そこで、まず、私の実施したのは以下です。
「サービスオペレーション」サイクルの「インシデント管理」プロセス、「問題管理」プロセスを構築することにより、運用活動の状況を測定可能にすること
インシデント管理を実施
目標を設定して、日々の運用作業と並行してインシデント管理を実施した。
インシデント管理の目標を設定
月あたりのインシデント発生件数、未クローズ率を測定し、インシデントの滞留を防ぐ
未クローズ率をゼロに近づけること
インシデントの定義を徹底する
インシデントの定義が人により異なっており、「サービスの計画外の中断や品質低下」をインシデントとして認識できていないことがあった
通常できた操作ができなくなった等の品質の低下もインシデントとして管理した。
もれなく管理簿に記載する
サプライヤーに作業記録をもれなく行っていくことを再度意識してもらい、毎日朝のミーテングにて作業記録からインシデント管理への棚卸を実施した。
問題管理を実施
週に一回、インシデント管理から問題管理へのエスカレーションがないかを確認するミーテングを実施した。
運用状況の見える化
インシデント管理、問題管理を「もれなく」実施したことにより以下の計測ができた。
月あたりのインシデント発生件数・・・7.7
インシデント未クローズ率・・・10.9%
運用担当1人あたりのインシデントクローズ件数(6ヶ月間)・・・59.0
問題要因抽出率(※1)・・・127%
(注釈) ※1 問題管理によりインシデント発生要因を特定できた割合。発生要因が複数特定されると100%を超える。

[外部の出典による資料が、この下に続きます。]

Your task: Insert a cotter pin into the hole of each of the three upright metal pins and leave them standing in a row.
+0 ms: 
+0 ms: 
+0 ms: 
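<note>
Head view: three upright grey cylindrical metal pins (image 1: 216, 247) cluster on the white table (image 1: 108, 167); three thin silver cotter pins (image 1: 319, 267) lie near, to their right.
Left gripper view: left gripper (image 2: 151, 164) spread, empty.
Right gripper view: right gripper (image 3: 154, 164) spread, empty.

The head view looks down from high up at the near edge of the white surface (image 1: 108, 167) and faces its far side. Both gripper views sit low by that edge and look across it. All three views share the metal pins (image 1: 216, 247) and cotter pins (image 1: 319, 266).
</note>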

✔️インシデント件数は、多めだがクローズ率を意識して高めたことにより、ユーザーにとってはストレスなくサービスをつかってもらえている
他の課題が浮き彫りになってきた
ここでは詳細は控えますが、、、運用設計が十分でないことが次々と見つかり課題が見えてきました。
✔️一人当たりのインシデントクローズ率が高いのは、各サブシステムの保守要員が1人であったためで、 サプライヤー、サービスプロバイダの体制が脆弱でありリスクを抱えていた。
✔️システム開発フェーズから在籍している1人の人員で業務を回しているため、日々の業務の手順書が不十分であり人員交代、人員増員ができない状況であった。
✔️インシデントの発生件数が高いサブシステムにEOSLを迎えているものを発見し、他のサブシステムを含めてEOSLの管理が運用設計から組み込まれていなかったことが明らかになった。
まとめ
「ITIL」と私(SHIFTグループ)にて「顧客」のビジネスを支える ITシステムの状態を正しく測定し、課題の抽出ができた。
「ITIL」のプロセス「インシデント管理」、「問題管理」を「もれなく」行うことにより、他の課題が明らかになり「効果的」に 業務プロセス改善活動が「無理なく」進められた。
最後までお読みいただきありがとうございました。